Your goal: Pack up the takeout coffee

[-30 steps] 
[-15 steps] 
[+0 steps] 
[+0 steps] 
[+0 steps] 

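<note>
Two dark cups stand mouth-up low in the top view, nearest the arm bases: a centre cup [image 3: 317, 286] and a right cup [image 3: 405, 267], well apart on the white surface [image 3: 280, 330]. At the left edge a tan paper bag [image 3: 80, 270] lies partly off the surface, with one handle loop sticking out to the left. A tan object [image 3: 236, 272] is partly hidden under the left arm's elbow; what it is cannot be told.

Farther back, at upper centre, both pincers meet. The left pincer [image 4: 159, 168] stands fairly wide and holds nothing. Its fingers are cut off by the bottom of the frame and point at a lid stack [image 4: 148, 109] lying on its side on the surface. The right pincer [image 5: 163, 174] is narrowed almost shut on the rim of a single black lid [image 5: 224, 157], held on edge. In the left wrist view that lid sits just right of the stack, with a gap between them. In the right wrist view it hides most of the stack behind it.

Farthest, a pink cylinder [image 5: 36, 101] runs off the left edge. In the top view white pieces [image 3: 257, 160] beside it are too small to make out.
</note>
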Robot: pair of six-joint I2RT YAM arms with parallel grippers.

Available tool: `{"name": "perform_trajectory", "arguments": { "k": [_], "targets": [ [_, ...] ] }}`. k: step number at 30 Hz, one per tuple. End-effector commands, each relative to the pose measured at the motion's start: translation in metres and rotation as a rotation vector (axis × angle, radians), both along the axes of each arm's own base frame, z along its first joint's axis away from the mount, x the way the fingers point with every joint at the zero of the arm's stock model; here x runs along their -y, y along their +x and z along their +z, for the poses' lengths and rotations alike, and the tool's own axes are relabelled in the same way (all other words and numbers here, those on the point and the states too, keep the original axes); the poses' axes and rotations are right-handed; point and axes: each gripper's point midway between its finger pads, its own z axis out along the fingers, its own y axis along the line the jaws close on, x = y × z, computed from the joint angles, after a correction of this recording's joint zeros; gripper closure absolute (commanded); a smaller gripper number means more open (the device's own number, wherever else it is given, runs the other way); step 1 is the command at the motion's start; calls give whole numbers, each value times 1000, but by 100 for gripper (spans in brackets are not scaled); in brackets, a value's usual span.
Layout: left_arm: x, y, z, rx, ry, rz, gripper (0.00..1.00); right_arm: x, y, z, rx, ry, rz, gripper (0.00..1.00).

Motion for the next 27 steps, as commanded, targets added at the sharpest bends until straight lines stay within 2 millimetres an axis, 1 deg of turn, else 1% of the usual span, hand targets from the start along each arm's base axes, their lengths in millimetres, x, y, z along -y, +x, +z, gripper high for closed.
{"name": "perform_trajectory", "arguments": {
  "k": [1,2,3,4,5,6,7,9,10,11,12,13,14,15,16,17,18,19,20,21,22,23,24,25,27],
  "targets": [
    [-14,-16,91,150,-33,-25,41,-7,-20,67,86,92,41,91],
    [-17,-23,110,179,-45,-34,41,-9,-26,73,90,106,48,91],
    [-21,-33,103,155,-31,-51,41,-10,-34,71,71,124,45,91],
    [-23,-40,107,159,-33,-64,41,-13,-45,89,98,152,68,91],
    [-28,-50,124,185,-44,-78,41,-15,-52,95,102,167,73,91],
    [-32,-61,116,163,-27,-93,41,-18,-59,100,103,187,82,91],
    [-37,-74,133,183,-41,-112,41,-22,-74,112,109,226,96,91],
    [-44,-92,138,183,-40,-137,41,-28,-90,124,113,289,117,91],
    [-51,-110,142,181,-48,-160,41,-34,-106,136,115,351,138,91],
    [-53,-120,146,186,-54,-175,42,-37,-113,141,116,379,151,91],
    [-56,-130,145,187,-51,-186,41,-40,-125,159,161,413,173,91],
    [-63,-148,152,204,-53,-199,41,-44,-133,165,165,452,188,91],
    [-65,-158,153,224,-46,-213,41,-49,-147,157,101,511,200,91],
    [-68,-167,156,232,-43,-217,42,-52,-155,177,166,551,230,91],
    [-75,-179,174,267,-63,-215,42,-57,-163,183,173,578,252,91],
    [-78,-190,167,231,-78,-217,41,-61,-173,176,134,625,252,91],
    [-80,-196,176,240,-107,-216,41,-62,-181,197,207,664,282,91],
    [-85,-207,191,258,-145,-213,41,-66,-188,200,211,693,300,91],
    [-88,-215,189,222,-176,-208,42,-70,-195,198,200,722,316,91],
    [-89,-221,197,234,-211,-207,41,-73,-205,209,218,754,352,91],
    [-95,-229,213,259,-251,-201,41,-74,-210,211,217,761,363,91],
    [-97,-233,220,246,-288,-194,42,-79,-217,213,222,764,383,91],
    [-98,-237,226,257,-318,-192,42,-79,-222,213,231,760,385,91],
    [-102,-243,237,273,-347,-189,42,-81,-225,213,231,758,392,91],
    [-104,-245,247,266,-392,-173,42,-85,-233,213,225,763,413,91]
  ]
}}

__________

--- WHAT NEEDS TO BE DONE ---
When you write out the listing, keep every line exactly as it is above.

--- REPLY ---
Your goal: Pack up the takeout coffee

[-30 steps] 
[-15 steps] 
[+0 steps] 
[+0 steps] 
[+0 steps] 

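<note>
Two dark cups stand mouth-up low in the top view, nearest the arm bases: a centre cup [image 3: 317, 286] and a right cup [image 3: 405, 267], well apart on the white surface [image 3: 280, 330]. At the left edge a tan paper bag [image 3: 80, 270] lies partly off the surface, with one handle loop sticking out to the left. A tan object [image 3: 236, 272] is partly hidden under the left arm's elbow; what it is cannot be told.

Farther back, at upper centre, both pincers meet. The left pincer [image 4: 159, 168] stands fairly wide and holds nothing. Its fingers are cut off by the bottom of the frame and point at a lid stack [image 4: 148, 109] lying on its side on the surface. The right pincer [image 5: 163, 174] is narrowed almost shut on the rim of a single black lid [image 5: 224, 157], held on edge. In the left wrist view that lid sits just right of the stack, with a gap between them. In the right wrist view it hides most of the stack behind it.

Farthest, a pink cylinder [image 5: 36, 101] runs off the left edge. In the top view white pieces [image 3: 257, 160] beside it are too small to make out.
</note>
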Robot: pair of six-joint I2RT YAM arms with parallel grippers.

Available tool: `{"name": "perform_trajectory", "arguments": { "k": [_], "targets": [ [_, ...] ] }}`. k: step number at 30 Hz, one per tuple. End-effector commands, each relative to the pose measured at the motion's start: translation in metres and rotation as a rotation vector (axis × angle, radians), both along the axes of each arm's own base frame, z along its first joint's axis away from the mount, x the way the fingers point with every joint at the zero of the arm's stock model; here x runs along their -y, y along their +x and z along their +z, for the poses' lengths and rotations alike, and the tool's own axes are relabelled in the same way (all other words and numbers here, those on the point and the states too, keep the original axes); the poses' axes and rotations are right-handed; point and axes: each gripper's point midway between its finger pads, its own z axis out along the fingers, its own y axis along the line the jaws close on, x = y × z, computed from the joint angles, after a correction of this recording's joint zeros; gripper closure absolute (commanded); a smaller gripper number means more open (the device's own number, wherever else it is given, runs the other way); step 1 is the command at the motion's start; calls give whole numbers, each value times 1000, but by 100 for gripper (spans in brackets are not scaled); in brackets, a value's usual span.
Layout: left_arm: x, y, z, rx, ry, rz, gripper (0.00..1.00); right_arm: x, y, z, rx, ry, rz, gripper (0.00..1.00).

Motion for the next 27 steps, as commanded, targets added at the sharpest bends until straight lines stay within 2 millimetres an axis, 1 deg of turn, else 1% of the usual span, hand targets from the start along each arm's base axes, their lengths in millimetres, x, y, z along -y, +x, +z, gripper high for closed.
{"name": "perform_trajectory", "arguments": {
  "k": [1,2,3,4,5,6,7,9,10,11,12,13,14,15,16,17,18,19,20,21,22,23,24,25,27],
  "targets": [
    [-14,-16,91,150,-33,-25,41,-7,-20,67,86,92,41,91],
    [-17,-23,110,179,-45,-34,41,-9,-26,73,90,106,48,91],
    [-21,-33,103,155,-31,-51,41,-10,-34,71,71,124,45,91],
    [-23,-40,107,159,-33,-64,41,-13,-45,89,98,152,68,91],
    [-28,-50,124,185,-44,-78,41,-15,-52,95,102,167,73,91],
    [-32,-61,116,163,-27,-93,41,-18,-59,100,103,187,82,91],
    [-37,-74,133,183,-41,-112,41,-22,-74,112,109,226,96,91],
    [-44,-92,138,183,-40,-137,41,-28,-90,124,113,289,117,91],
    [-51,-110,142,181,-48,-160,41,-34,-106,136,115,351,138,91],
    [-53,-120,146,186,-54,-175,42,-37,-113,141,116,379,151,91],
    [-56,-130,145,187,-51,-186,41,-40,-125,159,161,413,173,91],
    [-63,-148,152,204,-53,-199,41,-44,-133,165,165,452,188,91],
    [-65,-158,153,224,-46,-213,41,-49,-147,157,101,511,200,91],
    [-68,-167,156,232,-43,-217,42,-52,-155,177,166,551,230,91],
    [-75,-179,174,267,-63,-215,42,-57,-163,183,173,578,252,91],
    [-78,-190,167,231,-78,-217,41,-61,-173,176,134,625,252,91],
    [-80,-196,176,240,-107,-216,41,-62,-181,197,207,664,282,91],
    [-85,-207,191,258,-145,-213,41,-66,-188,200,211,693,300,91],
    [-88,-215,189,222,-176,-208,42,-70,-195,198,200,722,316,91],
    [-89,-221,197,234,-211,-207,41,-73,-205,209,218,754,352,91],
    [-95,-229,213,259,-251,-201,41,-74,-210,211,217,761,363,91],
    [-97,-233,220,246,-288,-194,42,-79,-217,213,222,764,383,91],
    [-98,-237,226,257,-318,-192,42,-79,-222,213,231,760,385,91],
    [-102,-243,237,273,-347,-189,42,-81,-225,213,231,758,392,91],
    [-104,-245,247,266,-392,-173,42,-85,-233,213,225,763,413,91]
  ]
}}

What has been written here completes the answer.